◆ **Task prompt**
Reproduce the top of the data verbatim, through and including the line that contains "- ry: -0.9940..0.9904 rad".

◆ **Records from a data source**
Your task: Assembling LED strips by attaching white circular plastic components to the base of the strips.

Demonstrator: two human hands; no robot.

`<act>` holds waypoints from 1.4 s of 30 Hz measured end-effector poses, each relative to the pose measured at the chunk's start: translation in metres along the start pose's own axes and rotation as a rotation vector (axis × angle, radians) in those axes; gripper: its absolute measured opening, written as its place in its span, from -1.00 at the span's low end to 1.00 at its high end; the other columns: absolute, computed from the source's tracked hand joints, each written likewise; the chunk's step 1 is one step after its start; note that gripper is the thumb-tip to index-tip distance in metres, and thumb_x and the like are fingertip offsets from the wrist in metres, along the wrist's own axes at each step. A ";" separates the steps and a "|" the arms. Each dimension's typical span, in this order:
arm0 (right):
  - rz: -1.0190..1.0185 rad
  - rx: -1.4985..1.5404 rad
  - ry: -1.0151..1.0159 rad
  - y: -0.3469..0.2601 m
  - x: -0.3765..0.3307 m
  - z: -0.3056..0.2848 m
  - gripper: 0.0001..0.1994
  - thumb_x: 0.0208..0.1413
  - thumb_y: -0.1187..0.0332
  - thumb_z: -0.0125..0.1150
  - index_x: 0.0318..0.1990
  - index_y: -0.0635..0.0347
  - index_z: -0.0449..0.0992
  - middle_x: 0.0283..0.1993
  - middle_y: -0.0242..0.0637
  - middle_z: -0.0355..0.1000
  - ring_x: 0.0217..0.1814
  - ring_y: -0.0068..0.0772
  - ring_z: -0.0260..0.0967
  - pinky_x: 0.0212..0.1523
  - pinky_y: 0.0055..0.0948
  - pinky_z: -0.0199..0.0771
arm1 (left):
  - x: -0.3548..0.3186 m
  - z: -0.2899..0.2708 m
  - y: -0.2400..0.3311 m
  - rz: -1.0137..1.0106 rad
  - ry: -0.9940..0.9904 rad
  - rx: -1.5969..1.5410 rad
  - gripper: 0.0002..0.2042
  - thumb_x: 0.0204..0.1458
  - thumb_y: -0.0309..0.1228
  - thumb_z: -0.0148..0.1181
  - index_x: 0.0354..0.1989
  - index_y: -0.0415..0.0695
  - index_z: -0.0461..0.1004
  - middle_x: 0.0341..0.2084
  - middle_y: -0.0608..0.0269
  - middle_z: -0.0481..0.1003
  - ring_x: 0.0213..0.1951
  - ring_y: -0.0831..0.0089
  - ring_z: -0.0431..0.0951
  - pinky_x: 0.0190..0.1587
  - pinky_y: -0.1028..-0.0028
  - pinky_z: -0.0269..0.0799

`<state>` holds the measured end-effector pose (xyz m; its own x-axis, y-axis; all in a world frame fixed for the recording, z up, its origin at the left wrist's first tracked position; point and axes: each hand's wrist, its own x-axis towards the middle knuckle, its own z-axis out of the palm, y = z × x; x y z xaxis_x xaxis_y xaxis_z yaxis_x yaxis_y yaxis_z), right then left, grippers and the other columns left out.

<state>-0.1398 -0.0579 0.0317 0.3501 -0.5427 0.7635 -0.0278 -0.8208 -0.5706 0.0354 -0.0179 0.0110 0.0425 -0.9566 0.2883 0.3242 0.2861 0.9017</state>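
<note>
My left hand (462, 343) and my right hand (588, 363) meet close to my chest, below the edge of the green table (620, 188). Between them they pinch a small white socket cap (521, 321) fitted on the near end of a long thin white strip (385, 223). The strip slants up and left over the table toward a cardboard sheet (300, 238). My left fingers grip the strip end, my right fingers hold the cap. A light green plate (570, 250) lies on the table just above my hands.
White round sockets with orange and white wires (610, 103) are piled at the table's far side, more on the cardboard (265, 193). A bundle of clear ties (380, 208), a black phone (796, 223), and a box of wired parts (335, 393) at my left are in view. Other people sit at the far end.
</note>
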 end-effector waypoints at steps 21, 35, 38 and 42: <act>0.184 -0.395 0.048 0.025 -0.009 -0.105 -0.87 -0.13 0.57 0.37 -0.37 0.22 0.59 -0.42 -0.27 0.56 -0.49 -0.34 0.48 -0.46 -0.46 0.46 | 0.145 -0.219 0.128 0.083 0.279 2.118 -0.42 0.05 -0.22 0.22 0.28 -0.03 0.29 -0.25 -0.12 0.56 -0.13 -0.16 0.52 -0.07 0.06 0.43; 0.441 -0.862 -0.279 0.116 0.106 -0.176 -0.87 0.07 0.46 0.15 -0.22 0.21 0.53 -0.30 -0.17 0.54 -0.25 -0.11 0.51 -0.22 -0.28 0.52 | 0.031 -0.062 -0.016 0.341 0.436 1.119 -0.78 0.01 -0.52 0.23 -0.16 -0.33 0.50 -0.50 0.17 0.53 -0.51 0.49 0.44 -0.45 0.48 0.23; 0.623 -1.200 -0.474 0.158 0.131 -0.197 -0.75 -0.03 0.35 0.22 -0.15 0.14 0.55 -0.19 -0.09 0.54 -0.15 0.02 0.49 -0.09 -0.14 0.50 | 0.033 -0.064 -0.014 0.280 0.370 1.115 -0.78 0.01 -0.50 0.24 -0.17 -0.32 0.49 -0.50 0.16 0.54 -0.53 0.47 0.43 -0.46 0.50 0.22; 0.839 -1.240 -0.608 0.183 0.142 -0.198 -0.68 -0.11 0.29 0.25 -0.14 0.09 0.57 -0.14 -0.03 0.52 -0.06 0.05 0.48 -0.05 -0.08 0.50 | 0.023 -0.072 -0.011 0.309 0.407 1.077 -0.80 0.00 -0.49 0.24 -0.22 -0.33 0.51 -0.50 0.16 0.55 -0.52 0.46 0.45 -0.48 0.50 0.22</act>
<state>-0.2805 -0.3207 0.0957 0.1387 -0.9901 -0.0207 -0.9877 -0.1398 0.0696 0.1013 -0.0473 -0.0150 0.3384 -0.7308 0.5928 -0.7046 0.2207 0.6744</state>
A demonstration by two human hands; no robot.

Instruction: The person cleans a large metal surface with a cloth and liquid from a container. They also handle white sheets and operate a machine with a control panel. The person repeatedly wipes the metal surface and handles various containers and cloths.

◆ **Exercise solution**
Your task: Assembling LED strips by attaching white circular plastic components to the base of the strips.

Demonstrator: two human hands; no robot.

`<act>` holds waypoints from 1.4 s of 30 Hz measured end-effector poses, each relative to the pose measured at the chunk's start: translation in metres along the start pose's own axes and rotation as a rotation vector (axis × angle, radians) in those axes; gripper: its absolute measured opening, written as its place in its span, from -1.00 at the span's low end to 1.00 at its high end; the other columns: absolute, computed from the source's tracked hand joints, each written likewise; the chunk's step 1 is one step after its start; note that gripper is the thumb-tip to index-tip distance in metres, and thumb_x and the like are fingertip offsets from the wrist in metres, along the wrist's own axes at each step. A ";" separates the steps and a "|" the arms. Each dimension's typical span, in this order:
arm0 (right):
  - rz: -1.0190..1.0185 rad
  - rx: -1.4985..1.5404 rad
  - ry: -1.0151..1.0159 rad
  - y: -0.3469..0.2601 m
  - x: -0.3765..0.3307 m
  - z: -0.3056..0.2848 m
  - gripper: 0.0001..0.1994
  - thumb_x: 0.0208..0.1413
  - thumb_y: -0.1187..0.0332
  - thumb_z: -0.0125..0.1150
  - index_x: 0.0318..0.1990
  - index_y: -0.0635..0.0347
  - index_z: -0.0449..0.0992
  - middle_x: 0.0283..0.1993
  - middle_y: -0.0242..0.0637
  - middle_z: -0.0355..0.1000
  - ring_x: 0.0217..0.1814
  - ring_y: -0.0068..0.0772
  - ring_z: -0.0260..0.0967
  - pinky_x: 0.0212..0.1523
  - pinky_y: 0.0055..0.0948
  - pinky_z: -0.0199..0.0771
arm1 (left):
  - x: -0.3548..0.3186 m
  - z: -0.2899..0.2708 m
  - y: -0.2400..0.3311 m
  - rz: -1.0137..1.0106 rad
  - ry: -0.9940..0.9904 rad

The output requires no additions.